:: Directions ::
Once the line containing "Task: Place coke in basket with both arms" is located, output it and every line after it through the end of the records, exactly as written and nothing else.

:: Extracted data ::
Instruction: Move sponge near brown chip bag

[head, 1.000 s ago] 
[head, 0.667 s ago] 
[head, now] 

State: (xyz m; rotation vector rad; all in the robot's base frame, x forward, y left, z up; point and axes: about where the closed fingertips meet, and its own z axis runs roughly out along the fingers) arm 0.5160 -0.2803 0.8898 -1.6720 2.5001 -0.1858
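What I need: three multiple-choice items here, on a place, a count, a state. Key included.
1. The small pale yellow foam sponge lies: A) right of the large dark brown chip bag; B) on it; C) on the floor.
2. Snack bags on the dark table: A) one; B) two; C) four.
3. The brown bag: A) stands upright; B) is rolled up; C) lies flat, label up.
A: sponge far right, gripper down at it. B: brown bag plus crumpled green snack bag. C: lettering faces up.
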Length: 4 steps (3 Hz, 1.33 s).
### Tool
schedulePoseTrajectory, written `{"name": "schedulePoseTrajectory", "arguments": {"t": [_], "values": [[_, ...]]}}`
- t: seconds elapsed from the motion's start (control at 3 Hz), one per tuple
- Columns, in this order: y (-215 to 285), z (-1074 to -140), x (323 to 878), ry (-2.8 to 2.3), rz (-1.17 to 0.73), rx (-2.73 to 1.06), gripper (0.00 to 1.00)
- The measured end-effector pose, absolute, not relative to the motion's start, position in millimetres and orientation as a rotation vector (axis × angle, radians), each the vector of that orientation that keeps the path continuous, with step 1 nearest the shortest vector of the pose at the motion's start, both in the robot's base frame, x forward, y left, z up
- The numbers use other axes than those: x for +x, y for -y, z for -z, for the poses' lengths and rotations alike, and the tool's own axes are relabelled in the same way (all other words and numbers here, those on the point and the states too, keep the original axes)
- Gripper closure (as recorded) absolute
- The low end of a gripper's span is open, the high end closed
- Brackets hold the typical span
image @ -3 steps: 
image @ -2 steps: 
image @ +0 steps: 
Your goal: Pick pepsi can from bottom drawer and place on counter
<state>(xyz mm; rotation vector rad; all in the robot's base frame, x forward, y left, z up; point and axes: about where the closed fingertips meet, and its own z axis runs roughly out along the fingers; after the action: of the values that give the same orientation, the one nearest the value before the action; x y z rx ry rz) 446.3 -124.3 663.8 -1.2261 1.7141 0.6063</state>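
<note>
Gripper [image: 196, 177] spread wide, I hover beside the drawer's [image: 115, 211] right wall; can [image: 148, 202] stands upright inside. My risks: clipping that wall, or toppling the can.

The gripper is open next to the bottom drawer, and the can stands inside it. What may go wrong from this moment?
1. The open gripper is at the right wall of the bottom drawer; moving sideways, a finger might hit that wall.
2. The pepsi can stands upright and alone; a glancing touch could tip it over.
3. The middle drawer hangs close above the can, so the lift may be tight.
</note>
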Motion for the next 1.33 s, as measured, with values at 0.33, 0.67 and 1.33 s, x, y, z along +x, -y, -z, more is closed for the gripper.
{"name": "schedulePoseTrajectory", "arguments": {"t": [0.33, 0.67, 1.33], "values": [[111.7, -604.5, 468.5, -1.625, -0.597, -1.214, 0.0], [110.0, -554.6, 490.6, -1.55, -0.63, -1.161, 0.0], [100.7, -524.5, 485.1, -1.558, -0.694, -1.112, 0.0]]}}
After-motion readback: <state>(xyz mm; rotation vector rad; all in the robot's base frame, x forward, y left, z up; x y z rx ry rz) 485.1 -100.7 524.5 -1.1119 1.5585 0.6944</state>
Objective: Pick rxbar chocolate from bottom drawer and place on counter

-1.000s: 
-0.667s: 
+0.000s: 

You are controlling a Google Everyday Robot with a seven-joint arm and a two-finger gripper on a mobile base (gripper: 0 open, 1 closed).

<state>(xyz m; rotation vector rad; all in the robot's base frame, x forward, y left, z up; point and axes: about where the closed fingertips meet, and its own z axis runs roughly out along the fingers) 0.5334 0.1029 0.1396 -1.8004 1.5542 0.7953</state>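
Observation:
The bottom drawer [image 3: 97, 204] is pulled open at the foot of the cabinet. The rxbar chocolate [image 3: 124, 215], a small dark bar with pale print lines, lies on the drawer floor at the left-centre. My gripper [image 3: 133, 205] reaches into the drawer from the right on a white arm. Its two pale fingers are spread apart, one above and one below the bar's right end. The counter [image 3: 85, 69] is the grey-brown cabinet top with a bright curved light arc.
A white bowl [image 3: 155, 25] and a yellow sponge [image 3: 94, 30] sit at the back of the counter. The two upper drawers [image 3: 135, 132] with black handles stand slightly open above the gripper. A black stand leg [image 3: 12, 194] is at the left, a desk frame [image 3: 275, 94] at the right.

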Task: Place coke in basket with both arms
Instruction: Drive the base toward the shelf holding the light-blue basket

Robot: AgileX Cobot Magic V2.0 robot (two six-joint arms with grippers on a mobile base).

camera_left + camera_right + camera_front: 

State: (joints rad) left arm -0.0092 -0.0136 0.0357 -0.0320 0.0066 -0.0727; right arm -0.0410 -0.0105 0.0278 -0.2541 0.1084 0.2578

:: Expected answer ::
Task: Place coke in basket with both arms
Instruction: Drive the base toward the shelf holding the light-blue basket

Robot: AgileX Cobot Magic V2.0 robot (two six-joint arms with grippers on a mobile base).

camera_left + camera_right + camera_front: 

State: (joints rad) left arm -0.0092 -0.0136 0.0357 -0.0320 0.0066 -0.0727; right arm -0.0410 -0.0105 0.0278 -0.2541 0.1084 0.2578

What the exercise asked for is now complete.